Index: conf/hive-default.xml.template
===================================================================
--- conf/hive-default.xml.template (revision 1463842)
+++ conf/hive-default.xml.template (working copy)
@@ -534,6 +534,15 @@
+ hive.map.groupby.sorted.testmode
+ false
+ If the bucketing/sorting properties of the table exactly match the grouping key, whether to
+ perform the group by in the mapper by using BucketizedHiveInputFormat.
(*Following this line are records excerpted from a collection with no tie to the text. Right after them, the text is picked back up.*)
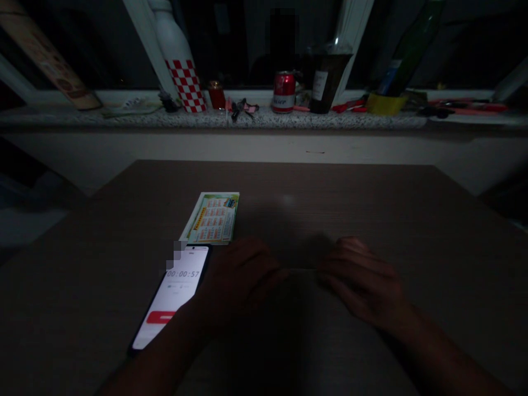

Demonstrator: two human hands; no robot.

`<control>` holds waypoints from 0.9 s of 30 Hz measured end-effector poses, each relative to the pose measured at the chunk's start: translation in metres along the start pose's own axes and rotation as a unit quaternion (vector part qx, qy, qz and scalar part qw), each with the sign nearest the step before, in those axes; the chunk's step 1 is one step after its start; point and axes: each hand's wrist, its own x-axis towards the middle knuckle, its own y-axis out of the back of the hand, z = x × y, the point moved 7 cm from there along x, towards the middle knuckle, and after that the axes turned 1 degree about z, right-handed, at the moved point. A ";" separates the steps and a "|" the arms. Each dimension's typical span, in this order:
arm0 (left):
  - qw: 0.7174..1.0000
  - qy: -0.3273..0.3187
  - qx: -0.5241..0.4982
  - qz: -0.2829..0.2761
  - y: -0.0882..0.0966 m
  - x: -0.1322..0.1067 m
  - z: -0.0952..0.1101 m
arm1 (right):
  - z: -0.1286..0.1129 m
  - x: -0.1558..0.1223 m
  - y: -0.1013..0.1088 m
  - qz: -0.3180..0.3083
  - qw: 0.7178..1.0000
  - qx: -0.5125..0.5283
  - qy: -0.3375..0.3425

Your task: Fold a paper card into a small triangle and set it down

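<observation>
The scene is very dim. My left hand [239, 278] rests on the brown table [371, 198] with its fingers curled inward, just right of a lit phone [173, 297] that shows a timer reading 00:00:57. My right hand [363, 283] lies opposite, its fingers also bent toward the middle. Between the two hands is a dark flat piece [303, 258] whose near edge runs from one set of fingertips to the other. It is too dark to name. A colourful printed card [212, 217] lies flat just beyond the phone.
Behind the table, a speckled stone sill [124, 118] carries a white bottle with red checks [179, 60], a red can [284, 91], a dark wine bottle [325, 77], a green bottle [406, 52] and small clutter.
</observation>
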 end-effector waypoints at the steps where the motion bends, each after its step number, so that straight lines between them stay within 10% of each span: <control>1: 1.000 0.013 0.004 0.012 0.001 0.000 -0.002 | 0.001 0.000 -0.001 0.002 1.000 0.009 -0.009; 13: 0.971 0.219 -0.084 0.056 -0.007 -0.013 -0.025 | 0.034 -0.017 -0.016 0.097 0.934 0.178 -0.295; 17: 0.897 0.358 -0.257 0.042 -0.025 -0.021 -0.029 | 0.038 -0.022 -0.025 0.086 0.895 0.246 -0.361; 22: 0.780 0.436 -0.448 0.029 -0.045 -0.023 -0.027 | 0.032 -0.019 -0.025 0.050 0.913 0.263 -0.306; 27: 0.746 0.461 -0.480 0.033 -0.051 -0.026 -0.037 | 0.018 -0.011 -0.022 -0.016 0.950 0.247 -0.191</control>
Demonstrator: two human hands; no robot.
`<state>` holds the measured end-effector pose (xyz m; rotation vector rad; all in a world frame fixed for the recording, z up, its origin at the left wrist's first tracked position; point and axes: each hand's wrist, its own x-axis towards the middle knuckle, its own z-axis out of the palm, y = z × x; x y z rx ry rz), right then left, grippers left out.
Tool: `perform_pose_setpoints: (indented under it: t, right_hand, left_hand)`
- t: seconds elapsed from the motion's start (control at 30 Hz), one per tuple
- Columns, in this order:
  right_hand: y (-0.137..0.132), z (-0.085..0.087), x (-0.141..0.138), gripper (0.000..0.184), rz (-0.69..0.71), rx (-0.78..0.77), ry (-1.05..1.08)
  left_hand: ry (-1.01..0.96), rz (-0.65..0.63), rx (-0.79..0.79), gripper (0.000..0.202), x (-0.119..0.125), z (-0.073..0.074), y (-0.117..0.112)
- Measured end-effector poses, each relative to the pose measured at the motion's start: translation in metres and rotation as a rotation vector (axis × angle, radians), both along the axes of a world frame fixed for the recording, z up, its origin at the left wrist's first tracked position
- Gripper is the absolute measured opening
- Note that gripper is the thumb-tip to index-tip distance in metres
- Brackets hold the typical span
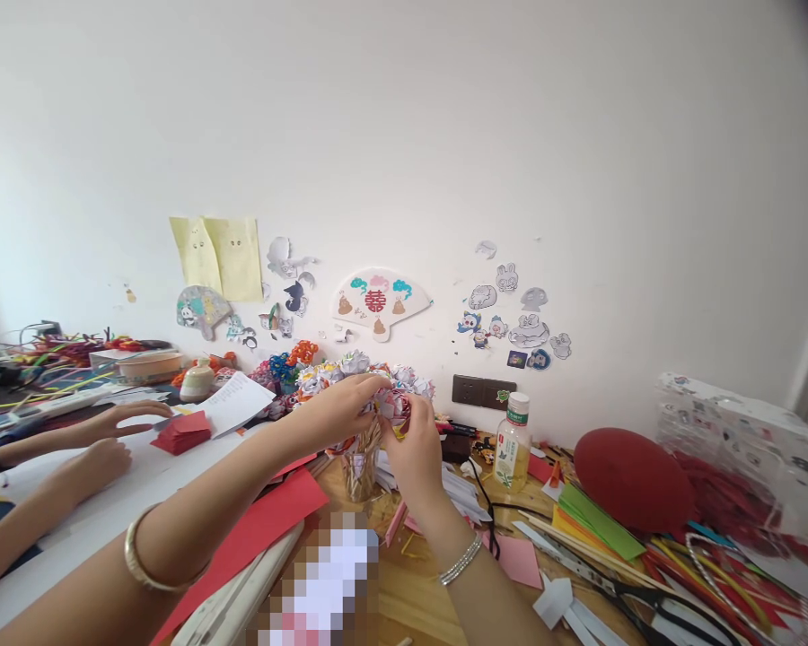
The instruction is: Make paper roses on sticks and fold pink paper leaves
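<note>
In the middle of the head view, a bunch of crumpled paper flowers [354,362], white with coloured parts, stands on sticks in a clear jar [360,480]. My left hand [350,402] reaches over the front of the bunch, its fingers bent down onto a flower at the right side. From the right, my right hand [414,449] closes thumb and fingers around the same pinkish paper flower. My fingers cover much of that flower, so the exact grip is partly hidden.
A co-worker's hands [101,462] rest at the left near a red paper stack [183,432]. Right of the jar stand a bottle [512,453] and a red rounded object [629,480]. Scissors [646,597] and paper strips lie in front. A blurred-out object [329,574] is nearest me.
</note>
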<state>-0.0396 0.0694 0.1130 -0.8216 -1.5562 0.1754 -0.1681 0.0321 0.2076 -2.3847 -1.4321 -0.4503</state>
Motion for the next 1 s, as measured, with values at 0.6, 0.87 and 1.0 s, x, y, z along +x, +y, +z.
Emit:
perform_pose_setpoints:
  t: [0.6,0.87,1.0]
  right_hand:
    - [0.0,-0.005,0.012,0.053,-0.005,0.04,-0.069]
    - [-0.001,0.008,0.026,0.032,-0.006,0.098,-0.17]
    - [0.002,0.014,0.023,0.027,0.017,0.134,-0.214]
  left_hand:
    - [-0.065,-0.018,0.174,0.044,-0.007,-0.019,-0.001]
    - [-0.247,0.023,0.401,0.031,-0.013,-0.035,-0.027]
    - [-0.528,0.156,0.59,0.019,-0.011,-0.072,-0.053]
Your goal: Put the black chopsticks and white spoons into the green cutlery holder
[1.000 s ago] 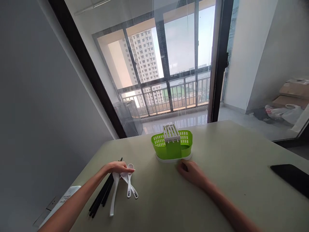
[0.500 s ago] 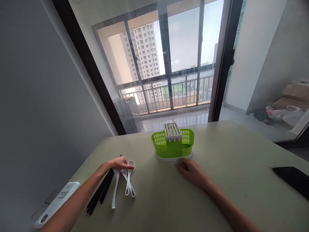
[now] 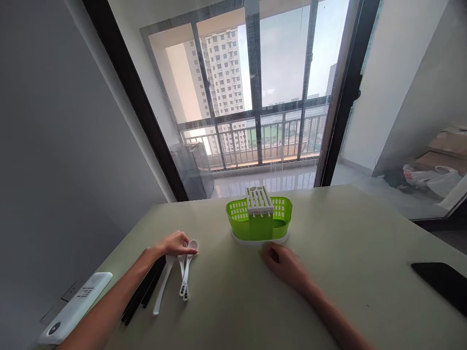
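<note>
Head view, left hand: the left hand (image 3: 175,243) is lying palm down at the left of the tabletop (image 3: 346,233), its fingers stretched together and covering the bowls of the white spoons (image 3: 185,276).
White spoons: three glossy plastic spoons are lying side by side, handles pointing toward the near edge, one longer than the rest.
Black chopsticks (image 3: 142,296): slim dark sticks are lying just left of the spoons.
Right hand (image 3: 285,263): it is resting loosely curled, gripping nothing, just near of the green caddy (image 3: 260,224).
Green caddy: a bright perforated tub is standing on a white base, carrying a white slotted insert (image 3: 258,200).
</note>
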The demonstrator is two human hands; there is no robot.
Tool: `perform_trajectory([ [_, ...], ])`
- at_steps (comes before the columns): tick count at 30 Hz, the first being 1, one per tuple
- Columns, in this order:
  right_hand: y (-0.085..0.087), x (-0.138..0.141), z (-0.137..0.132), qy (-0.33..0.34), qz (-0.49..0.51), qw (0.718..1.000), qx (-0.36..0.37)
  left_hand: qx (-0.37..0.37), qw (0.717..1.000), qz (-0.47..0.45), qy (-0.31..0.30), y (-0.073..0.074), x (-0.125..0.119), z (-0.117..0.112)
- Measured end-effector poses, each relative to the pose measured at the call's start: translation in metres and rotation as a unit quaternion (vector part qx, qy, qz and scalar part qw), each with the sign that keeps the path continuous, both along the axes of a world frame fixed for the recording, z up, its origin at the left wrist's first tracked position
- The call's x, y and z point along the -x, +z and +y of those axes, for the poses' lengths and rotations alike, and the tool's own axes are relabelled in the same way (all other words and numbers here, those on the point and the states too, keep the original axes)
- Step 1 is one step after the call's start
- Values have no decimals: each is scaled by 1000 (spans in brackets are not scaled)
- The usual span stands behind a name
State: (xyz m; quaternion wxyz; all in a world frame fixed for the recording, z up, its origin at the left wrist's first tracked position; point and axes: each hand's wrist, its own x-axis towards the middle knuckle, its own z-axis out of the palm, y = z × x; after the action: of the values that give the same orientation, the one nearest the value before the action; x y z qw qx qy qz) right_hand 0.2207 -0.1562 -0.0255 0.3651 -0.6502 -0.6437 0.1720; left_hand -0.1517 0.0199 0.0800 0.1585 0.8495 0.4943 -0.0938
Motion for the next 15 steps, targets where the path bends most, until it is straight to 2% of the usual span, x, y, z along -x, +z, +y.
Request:
perform_trajectory([
  [9,-1,5,2,-24,-14,1000,3,-22,1000,-1,-6,-1,-2,-5],
  [15,3,11,1,-39,-26,999,-3,-30,999,11,13,-5,-4,-9],
])
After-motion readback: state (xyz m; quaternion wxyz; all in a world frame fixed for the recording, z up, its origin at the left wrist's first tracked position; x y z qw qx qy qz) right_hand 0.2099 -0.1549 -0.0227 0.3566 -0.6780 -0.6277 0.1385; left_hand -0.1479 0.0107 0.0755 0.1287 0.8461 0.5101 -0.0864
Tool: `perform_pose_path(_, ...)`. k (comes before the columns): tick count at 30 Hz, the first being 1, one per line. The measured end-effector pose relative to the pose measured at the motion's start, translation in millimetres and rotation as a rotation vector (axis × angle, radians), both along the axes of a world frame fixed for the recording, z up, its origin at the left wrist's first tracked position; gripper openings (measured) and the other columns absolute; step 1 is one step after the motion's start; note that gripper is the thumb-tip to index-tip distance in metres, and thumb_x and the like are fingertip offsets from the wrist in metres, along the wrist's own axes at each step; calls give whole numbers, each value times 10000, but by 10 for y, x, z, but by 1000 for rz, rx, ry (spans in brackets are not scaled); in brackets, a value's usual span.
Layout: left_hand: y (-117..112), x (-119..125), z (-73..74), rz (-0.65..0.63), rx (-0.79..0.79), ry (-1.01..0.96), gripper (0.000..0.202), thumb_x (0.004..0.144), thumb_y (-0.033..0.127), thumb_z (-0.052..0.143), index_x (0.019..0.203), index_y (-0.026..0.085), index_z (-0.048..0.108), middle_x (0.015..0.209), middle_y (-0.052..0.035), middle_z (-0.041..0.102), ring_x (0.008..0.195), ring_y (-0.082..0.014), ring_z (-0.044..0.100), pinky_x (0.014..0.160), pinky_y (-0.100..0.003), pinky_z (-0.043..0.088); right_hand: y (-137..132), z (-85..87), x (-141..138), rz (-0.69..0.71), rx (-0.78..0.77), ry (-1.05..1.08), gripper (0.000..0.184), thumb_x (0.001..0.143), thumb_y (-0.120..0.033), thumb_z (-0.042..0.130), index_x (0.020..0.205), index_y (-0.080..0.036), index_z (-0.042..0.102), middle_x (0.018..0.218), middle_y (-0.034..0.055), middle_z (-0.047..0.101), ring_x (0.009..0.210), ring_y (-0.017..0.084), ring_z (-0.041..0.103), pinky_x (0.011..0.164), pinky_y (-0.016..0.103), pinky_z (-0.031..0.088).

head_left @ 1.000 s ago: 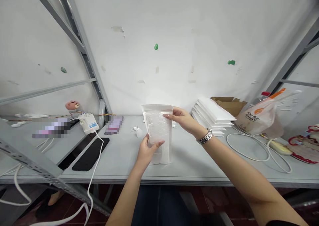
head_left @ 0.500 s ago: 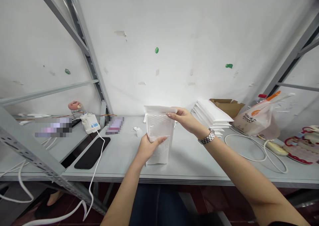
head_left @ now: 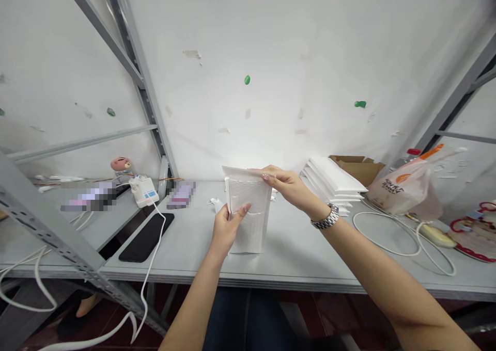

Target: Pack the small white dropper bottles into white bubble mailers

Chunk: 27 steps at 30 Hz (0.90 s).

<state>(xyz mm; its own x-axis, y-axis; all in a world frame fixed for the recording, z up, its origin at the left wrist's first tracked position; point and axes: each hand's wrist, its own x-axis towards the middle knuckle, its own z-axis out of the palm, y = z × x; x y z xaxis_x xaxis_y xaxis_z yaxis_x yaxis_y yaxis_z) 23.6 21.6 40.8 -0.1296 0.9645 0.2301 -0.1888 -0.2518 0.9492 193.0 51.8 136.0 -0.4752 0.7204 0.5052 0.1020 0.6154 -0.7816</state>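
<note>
One mailer (head_left: 246, 222), between left hand (head_left: 228, 232), right hand (head_left: 287, 185)

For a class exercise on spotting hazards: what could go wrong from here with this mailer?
The white bubble mailer is held upright only by the fingers of the left hand and right hand, so it might slip. The stepped stack of white mailers sits close to the right hand and could perhaps get knocked askew.

Black slab (head_left: 146, 237) near metal shelf's (head_left: 294, 268) front-left edge; white cable (head_left: 157, 242) from white device (head_left: 144, 192) over edge; cardboard box (head_left: 358, 168), printed plastic bag (head_left: 403, 191) toward back-right corner.
</note>
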Motion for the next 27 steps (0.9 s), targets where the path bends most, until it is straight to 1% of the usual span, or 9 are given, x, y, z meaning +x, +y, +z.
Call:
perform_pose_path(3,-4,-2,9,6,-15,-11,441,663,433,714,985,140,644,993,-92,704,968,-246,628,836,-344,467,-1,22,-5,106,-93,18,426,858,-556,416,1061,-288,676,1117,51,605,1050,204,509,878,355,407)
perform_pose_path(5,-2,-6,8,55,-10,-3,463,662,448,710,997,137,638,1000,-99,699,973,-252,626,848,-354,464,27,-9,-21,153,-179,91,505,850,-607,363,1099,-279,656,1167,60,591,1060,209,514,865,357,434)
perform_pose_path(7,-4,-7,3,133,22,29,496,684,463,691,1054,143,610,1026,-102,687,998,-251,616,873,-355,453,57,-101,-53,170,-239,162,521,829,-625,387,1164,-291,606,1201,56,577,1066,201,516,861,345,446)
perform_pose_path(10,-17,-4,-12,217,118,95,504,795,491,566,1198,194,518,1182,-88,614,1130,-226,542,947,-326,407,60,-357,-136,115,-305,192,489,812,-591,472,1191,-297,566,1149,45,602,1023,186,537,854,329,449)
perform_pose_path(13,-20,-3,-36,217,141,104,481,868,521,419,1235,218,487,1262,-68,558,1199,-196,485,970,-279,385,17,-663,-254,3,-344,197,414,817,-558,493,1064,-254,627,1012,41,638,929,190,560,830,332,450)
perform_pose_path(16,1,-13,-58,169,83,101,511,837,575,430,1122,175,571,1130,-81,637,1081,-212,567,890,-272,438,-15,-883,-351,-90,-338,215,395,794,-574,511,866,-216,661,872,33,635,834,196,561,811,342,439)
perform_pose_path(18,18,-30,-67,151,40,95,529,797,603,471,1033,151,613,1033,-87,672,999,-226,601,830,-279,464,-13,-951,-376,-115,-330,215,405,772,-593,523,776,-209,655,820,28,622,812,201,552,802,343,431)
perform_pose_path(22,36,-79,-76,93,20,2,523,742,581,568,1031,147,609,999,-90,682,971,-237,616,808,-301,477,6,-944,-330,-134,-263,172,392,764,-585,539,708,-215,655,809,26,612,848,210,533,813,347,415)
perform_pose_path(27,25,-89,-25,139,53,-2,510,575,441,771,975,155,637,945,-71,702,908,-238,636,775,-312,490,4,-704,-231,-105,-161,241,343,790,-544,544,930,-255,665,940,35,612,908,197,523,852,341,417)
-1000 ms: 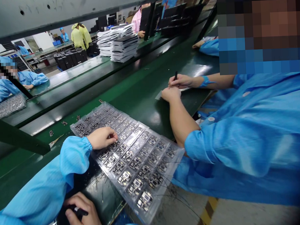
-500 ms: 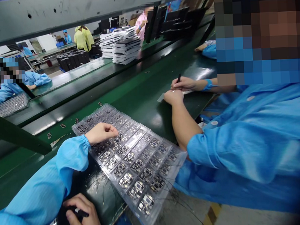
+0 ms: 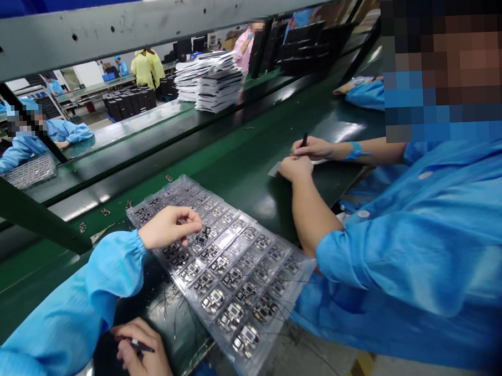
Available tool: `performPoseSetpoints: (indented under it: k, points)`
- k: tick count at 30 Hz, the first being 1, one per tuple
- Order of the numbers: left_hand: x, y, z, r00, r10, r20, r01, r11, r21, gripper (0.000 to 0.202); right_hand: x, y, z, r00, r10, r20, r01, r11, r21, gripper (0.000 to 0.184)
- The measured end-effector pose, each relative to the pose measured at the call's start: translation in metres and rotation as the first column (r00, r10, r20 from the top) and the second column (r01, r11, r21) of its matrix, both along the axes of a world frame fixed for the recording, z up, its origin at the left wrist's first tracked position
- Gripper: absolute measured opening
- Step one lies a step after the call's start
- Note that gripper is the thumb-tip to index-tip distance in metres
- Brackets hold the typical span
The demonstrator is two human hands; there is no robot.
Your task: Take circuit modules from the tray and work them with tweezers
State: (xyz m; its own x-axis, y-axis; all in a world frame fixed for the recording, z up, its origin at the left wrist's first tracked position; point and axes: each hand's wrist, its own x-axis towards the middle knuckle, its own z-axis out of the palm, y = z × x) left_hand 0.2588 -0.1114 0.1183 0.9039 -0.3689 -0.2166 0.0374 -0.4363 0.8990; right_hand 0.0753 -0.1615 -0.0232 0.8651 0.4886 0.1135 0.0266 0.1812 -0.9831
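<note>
My left hand (image 3: 171, 224) hovers over a clear plastic tray (image 3: 265, 370), thumb and fingers pinched together. At its fingertips is a small circuit board (image 3: 203, 235), tilted above the compartments. Similar small boards (image 3: 246, 339) fill many of the tray's cells. Low in the view, my right hand (image 3: 148, 361) is closed around a slim black tool (image 3: 142, 346), pen-like or tweezer-like; its exact kind is unclear. The tray lies slanted, its near end reaching past the bench edge.
A co-worker's hands (image 3: 302, 158) work with a dark pen-like tool on the right. Loose boards (image 3: 105, 211) lie on the green bench (image 3: 242, 172) beyond the tray. Thin dark wires (image 3: 167, 302) stick out around it. A green post (image 3: 36, 211) stands left; paper stacks (image 3: 215, 81) sit behind.
The whole view has shifted slightly. The board at my left fingertips now shows more clearly and looks more tilted. The black tool in my right hand has turned a little.
</note>
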Motion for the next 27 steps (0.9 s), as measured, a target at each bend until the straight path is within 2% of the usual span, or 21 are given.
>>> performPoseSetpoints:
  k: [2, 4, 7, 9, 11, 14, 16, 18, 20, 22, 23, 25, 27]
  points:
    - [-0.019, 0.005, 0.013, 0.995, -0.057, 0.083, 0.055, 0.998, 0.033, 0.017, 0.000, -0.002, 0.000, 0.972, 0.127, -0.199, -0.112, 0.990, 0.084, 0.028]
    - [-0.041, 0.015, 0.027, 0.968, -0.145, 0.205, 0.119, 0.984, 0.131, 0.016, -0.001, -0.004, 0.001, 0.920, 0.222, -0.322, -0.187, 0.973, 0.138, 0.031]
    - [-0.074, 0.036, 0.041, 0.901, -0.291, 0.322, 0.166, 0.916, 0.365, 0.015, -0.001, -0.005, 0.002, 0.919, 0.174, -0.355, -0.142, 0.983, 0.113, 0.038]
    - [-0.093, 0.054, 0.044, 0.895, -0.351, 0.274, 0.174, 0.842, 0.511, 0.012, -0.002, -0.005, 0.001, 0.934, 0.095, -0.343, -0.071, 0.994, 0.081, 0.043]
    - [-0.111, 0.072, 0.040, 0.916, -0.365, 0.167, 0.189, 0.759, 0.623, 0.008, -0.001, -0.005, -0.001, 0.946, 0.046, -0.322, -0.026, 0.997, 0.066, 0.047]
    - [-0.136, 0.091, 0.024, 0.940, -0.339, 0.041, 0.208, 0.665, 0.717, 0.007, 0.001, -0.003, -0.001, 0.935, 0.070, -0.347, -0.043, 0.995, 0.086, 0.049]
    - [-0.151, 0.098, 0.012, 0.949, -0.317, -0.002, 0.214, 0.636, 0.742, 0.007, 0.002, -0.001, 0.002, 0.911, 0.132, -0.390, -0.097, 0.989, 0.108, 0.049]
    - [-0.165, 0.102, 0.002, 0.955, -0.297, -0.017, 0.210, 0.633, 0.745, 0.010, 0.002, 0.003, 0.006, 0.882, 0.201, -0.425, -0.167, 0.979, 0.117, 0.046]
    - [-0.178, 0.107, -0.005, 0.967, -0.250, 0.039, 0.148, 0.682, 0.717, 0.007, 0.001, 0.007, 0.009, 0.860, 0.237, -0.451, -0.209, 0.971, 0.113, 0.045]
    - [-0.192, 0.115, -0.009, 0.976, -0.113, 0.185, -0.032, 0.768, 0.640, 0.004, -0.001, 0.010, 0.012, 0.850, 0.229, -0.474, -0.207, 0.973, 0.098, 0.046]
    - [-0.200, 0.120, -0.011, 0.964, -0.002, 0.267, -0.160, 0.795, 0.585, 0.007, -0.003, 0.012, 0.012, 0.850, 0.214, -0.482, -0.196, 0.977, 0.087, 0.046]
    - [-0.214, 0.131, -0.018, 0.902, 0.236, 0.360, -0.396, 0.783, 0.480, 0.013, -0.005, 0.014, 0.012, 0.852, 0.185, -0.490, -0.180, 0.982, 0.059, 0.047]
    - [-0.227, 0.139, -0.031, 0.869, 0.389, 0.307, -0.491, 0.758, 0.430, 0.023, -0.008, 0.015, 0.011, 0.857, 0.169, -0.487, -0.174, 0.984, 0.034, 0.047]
If the test mode is set, the plan
+ is not converted, but a query property is set to denote the same.
+
+
+
+
hive.new.job.grouping.set.cardinality
30
Index: common/src/java/org/apache/hadoop/hive/conf/HiveConf.java
===================================================================
--- common/src/java/org/apache/hadoop/hive/conf/HiveConf.java (revision 1463842)
+++ common/src/java/org/apache/hadoop/hive/conf/HiveConf.java (working copy)
@@ -423,6 +423,7 @@
HIVEMAPAGGRHASHMINREDUCTION("hive.map.aggr.hash.min.reduction", (float) 0.5),
HIVEMULTIGROUPBYSINGLEREDUCER("hive.multigroupby.singlereducer", true),
HIVE_MAP_GROUPBY_SORT("hive.map.groupby.sorted", false),
+ HIVE_MAP_GROUPBY_SORT_TESTMODE("hive.map.groupby.sorted.testmode", false),
HIVE_GROUPBY_ORDERBY_POSITION_ALIAS("hive.groupby.orderby.position.alias", false),
HIVE_NEW_JOB_GROUPING_SET_CARDINALITY("hive.new.job.grouping.set.cardinality", 30),
@@ -765,7 +766,7 @@
// ptf partition constants
HIVE_PTF_PARTITION_PERSISTENCE_CLASS("hive.ptf.partition.persistence",
"org.apache.hadoop.hive.ql.exec.PTFPersistence$PartitionedByteBasedList"),
- HIVE_PTF_PARTITION_PERSISTENT_SIZE("hive.ptf.partition.persistence.memsize",
+ HIVE_PTF_PARTITION_PERSISTENT_SIZE("hive.ptf.partition.persistence.memsize",
(int) Math.pow(2, (5 + 10 + 10)) ), // 32MB
;
Index: ql/src/java/org/apache/hadoop/hive/ql/optimizer/GroupByOptimizer.java
===================================================================
--- ql/src/java/org/apache/hadoop/hive/ql/optimizer/GroupByOptimizer.java (revision 1463842)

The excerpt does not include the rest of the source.